MRI, or magnetic resonance imaging, is a standard non-invasive medical procedure. Essentially, the MRI machine uses a combination of magnets and radio waves to take pictures of the inside of the body, enabling doctors and other medical professionals to diagnose internal health issues without the need for costly and invasive surgery. The MRI is a stalwart of modern healthcare, a quick and easy checkup that saves countless lives every year by catching terminal diseases in their early stages. What many Americans fail to realize, however, is that there is more than one kind of MRI machine, and that they may have the option, depending on where they live, of choosing between the two.
Open Or Closed?
The original MRI machines built by early radiologists were closed, with the patient inserted into the machine and enclosed in the medical apparatus. This method is the one generally seen in films and television, in which a health-conscious protagonist finds themselves lying in a long tube for an extended period of time. The large magnetic ring through which patients pass during the MRI exam provides clear images of the skeleton and joints and is particularly useful in the diagnosis of cancer and muscular disorders. The closed MRI machine is by far the most common in the United States, as its existence predates that of the open MRI and there are simply more machines available on the market.

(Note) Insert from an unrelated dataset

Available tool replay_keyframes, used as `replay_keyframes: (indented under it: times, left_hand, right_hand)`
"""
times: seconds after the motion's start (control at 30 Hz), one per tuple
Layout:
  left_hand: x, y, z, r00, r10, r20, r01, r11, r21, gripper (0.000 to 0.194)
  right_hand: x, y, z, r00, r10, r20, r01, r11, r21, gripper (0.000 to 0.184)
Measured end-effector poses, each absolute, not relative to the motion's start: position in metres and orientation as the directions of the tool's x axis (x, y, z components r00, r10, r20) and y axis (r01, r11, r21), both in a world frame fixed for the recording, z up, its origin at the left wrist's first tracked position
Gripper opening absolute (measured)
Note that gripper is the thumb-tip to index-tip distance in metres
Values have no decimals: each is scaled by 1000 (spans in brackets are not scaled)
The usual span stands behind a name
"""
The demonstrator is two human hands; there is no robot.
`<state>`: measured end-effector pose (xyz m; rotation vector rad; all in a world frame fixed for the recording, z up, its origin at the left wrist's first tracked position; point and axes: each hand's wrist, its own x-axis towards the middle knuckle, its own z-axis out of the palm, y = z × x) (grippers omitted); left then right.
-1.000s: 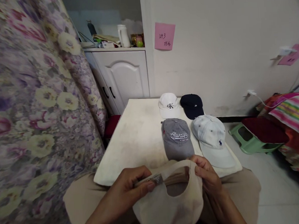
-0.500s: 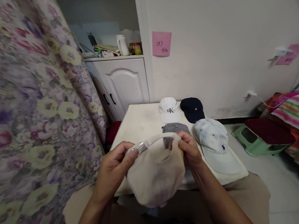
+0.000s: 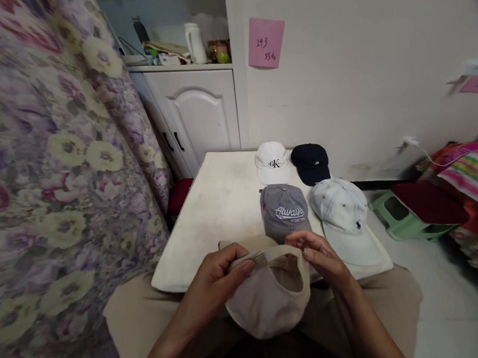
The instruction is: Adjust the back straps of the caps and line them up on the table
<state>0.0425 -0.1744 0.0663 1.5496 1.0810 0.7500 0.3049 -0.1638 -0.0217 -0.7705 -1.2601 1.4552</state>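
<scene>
A beige baseball cap (image 3: 265,306) is held over my lap, its back opening and strap turned up toward me. My left hand (image 3: 224,278) pinches the strap at its buckle, thumb on top. At the strap's other end my right hand (image 3: 319,255) grips the edge of the opening. Just beyond lies a grey cap (image 3: 284,206) with white "Always" lettering. To its right sits a pale blue washed cap (image 3: 340,211) with a small dark logo. Behind these, a white cap (image 3: 273,161) with "CK" letters and a navy cap (image 3: 311,162) lie side by side.
The caps rest on a cream-covered table (image 3: 212,202) against the wall. A floral curtain (image 3: 76,209) hangs at left, beside a white cabinet (image 3: 199,117). A green stool (image 3: 401,218) with a dark red top stands at right, near a bed with colourful covers (image 3: 475,188).
The beige cap and both hands have moved down and slightly right, closer to my lap. The grey cap's lettering has come into view. My view has tilted down a little.
</scene>
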Motion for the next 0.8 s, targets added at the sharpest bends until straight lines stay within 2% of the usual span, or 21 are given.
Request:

However, because some patients suffered from closed MRI-induced claustrophobia (the fear of being in an enclosed area), a different version of the same technology was invented to cater to the needs of patients who dislike small spaces. In areas like Winter Park open MRI machines have magnetic areas on the top and bottom of the patient area, but do not enclose the patient completely, alleviating the claustrophobia reported by many patients upon their insertion into a closed MRI machine. Open MRIs are a popular alternative to the closed variant as they are far easier to get into and out of, and they allow the patient to look out from the machine as they lie in the relatively large space between the two magnets.
MRI and Your Health
One of the great benefits of magnetic resonance imaging technology is that it does not use ionized radiation. For this reason, it’s suitable for pregnant women, although as the fetus is more sensitive to the effects of heat and noise, doctors recommend that pregnant women not undergo unnecessary MRI scans until the end of the first trimester. In Winter Park open MRI is a popular method of diagnosing congenital effects in a developing fetus, as it can provide significantly more diagnostic information than an ultrasound. MRI imaging is increasingly becoming the method of choice for in-utero diagnosis as it is non-invasive and can assist greatly in the planning of life-saving fetal surgery.